**Raw data:**
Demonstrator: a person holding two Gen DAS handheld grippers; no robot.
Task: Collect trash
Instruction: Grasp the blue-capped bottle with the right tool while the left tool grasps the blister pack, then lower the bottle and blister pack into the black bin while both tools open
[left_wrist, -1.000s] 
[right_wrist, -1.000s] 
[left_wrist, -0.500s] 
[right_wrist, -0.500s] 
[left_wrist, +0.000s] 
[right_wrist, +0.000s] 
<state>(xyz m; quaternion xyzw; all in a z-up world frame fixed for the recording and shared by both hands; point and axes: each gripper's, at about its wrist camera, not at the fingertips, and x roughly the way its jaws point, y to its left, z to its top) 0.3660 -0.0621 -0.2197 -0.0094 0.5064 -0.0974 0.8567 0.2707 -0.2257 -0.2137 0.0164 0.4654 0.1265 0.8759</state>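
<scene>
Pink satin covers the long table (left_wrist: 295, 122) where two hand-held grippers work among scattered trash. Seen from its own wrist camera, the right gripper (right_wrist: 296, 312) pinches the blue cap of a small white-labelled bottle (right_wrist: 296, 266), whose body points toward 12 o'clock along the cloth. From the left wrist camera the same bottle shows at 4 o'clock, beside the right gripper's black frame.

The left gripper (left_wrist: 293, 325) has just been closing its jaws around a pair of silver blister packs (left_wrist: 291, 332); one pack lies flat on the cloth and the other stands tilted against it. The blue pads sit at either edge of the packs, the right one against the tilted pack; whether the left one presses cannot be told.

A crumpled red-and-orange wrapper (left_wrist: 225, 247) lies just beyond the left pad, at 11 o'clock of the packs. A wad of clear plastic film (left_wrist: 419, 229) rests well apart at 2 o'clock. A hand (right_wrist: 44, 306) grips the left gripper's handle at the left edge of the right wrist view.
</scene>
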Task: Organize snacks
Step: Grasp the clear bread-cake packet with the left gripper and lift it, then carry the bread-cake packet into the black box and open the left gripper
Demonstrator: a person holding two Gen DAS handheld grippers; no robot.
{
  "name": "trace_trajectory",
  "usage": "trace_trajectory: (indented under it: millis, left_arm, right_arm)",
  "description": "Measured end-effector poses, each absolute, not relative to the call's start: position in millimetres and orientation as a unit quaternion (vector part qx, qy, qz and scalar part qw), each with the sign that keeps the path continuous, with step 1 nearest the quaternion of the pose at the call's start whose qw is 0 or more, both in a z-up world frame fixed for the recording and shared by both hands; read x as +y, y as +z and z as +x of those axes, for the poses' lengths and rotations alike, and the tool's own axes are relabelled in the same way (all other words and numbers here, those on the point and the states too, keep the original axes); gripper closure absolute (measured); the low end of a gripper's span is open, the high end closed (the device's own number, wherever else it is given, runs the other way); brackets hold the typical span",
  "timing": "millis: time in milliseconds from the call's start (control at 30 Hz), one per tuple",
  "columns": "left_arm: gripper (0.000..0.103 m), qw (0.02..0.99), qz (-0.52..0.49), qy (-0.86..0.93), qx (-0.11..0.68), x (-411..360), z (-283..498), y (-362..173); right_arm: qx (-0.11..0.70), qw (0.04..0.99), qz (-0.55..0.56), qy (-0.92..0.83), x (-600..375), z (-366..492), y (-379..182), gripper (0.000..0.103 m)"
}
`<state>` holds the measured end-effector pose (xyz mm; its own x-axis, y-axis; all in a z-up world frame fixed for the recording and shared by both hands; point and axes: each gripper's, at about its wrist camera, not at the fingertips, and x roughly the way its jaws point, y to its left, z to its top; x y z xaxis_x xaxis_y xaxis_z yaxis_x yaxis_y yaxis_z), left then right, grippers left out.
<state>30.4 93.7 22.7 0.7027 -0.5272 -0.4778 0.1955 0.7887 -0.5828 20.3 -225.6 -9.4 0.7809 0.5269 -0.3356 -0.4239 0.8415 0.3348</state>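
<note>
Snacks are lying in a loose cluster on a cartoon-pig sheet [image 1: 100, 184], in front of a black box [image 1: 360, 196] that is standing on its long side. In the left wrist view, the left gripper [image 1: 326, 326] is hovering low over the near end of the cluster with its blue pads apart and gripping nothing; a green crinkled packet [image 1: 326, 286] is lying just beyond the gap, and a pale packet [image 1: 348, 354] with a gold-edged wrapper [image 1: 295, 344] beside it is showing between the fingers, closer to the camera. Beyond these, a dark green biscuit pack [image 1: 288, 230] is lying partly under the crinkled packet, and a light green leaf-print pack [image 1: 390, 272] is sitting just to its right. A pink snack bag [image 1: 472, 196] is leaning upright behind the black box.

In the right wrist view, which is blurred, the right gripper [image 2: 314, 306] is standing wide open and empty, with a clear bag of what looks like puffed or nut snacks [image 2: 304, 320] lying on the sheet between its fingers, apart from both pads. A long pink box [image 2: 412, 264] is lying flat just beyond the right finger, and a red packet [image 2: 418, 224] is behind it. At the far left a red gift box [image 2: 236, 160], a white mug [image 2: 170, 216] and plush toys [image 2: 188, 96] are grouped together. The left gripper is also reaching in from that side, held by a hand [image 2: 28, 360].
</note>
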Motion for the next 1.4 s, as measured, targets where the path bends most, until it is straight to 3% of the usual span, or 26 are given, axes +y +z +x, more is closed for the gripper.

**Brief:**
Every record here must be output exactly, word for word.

**Finished task:**
Demonstrator: a person holding two Gen DAS handheld grippers; no robot.
Task: Collect trash
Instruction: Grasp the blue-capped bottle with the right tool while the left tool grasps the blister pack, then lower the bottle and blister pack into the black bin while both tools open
[left_wrist, -1.000s] 
[right_wrist, -1.000s] 
[left_wrist, -0.500s] 
[right_wrist, -0.500s] 
[left_wrist, +0.000s] 
[right_wrist, +0.000s] 
<state>(xyz m; quaternion xyzw; all in a z-up world frame fixed for the recording and shared by both hands; point and axes: each gripper's, at about its wrist camera, not at the fingertips, and x roughly the way its jaws point, y to its left, z to its top) 0.3660 -0.0621 -0.2197 -0.0094 0.5064 -0.0974 0.8567 0.2707 -0.2257 -0.2137 0.0164 0.4654 0.1265 0.8759</state>
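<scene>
Pink satin covers the long table (left_wrist: 295, 122) where two hand-held grippers work among scattered trash. Seen from its own wrist camera, the right gripper (right_wrist: 296, 312) pinches the blue cap of a small white-labelled bottle (right_wrist: 296, 266), whose body points toward 12 o'clock along the cloth. From the left wrist camera the same bottle shows at 4 o'clock, beside the right gripper's black frame.

The left gripper (left_wrist: 293, 325) has just been closing its jaws around a pair of silver blister packs (left_wrist: 291, 332); one pack lies flat on the cloth and the other stands tilted against it. The blue pads sit at either edge of the packs, the right one against the tilted pack; whether the left one presses cannot be told.

A crumpled red-and-orange wrapper (left_wrist: 225, 247) lies just beyond the left pad, at 11 o'clock of the packs. A wad of clear plastic film (left_wrist: 419, 229) rests well apart at 2 o'clock. A hand (right_wrist: 44, 306) grips the left gripper's handle at the left edge of the right wrist view.
</scene>
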Task: Organize snacks
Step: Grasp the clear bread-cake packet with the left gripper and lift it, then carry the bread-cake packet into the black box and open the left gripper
Demonstrator: a person holding two Gen DAS handheld grippers; no robot.
{
  "name": "trace_trajectory",
  "usage": "trace_trajectory: (indented under it: millis, left_arm, right_arm)",
  "description": "Measured end-effector poses, each absolute, not relative to the call's start: position in millimetres and orientation as a unit quaternion (vector part qx, qy, qz and scalar part qw), each with the sign that keeps the path continuous, with step 1 nearest the quaternion of the pose at the call's start whose qw is 0 or more, both in a z-up world frame fixed for the recording and shared by both hands; read x as +y, y as +z and z as +x of those axes, for the poses' lengths and rotations alike, and the tool's own axes are relabelled in the same way (all other words and numbers here, those on the point and the states too, keep the original axes); gripper closure absolute (measured); the low end of a gripper's span is open, the high end closed (the device's own number, wherever else it is given, runs the other way); brackets hold the typical span",
  "timing": "millis: time in milliseconds from the call's start (control at 30 Hz), one per tuple",
  "columns": "left_arm: gripper (0.000..0.103 m), qw (0.02..0.99), qz (-0.52..0.49), qy (-0.86..0.93), qx (-0.11..0.68), x (-411..360), z (-283..498), y (-362..173); right_arm: qx (-0.11..0.70), qw (0.04..0.99), qz (-0.55..0.56), qy (-0.92..0.83), x (-600..375), z (-366..492), y (-379..182), gripper (0.000..0.103 m)"
}
`<state>` holds the measured end-effector pose (xyz mm; its own x-axis, y-axis; all in a z-up world frame fixed for the recording and shared by both hands; point and axes: each gripper's, at about its wrist camera, not at the fingertips, and x roughly the way its jaws point, y to its left, z to its top; x y z xaxis_x xaxis_y xaxis_z yaxis_x yaxis_y yaxis_z), left then right, grippers left out.
<state>30.4 93.7 22.7 0.7027 -0.5272 -0.4778 0.1955 0.7887 -0.5828 20.3 -225.6 -9.4 0.7809 0.5269 -0.3356 -0.4239 0.8415 0.3348</state>
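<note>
Snacks are lying in a loose cluster on a cartoon-pig sheet [image 1: 100, 184], in front of a black box [image 1: 360, 196] that is standing on its long side. In the left wrist view, the left gripper [image 1: 326, 326] is hovering low over the near end of the cluster with its blue pads apart and gripping nothing; a green crinkled packet [image 1: 326, 286] is lying just beyond the gap, and a pale packet [image 1: 348, 354] with a gold-edged wrapper [image 1: 295, 344] beside it is showing between the fingers, closer to the camera. Beyond these, a dark green biscuit pack [image 1: 288, 230] is lying partly under the crinkled packet, and a light green leaf-print pack [image 1: 390, 272] is sitting just to its right. A pink snack bag [image 1: 472, 196] is leaning upright behind the black box.

In the right wrist view, which is blurred, the right gripper [image 2: 314, 306] is standing wide open and empty, with a clear bag of what looks like puffed or nut snacks [image 2: 304, 320] lying on the sheet between its fingers, apart from both pads. A long pink box [image 2: 412, 264] is lying flat just beyond the right finger, and a red packet [image 2: 418, 224] is behind it. At the far left a red gift box [image 2: 236, 160], a white mug [image 2: 170, 216] and plush toys [image 2: 188, 96] are grouped together. The left gripper is also reaching in from that side, held by a hand [image 2: 28, 360].
</note>
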Motion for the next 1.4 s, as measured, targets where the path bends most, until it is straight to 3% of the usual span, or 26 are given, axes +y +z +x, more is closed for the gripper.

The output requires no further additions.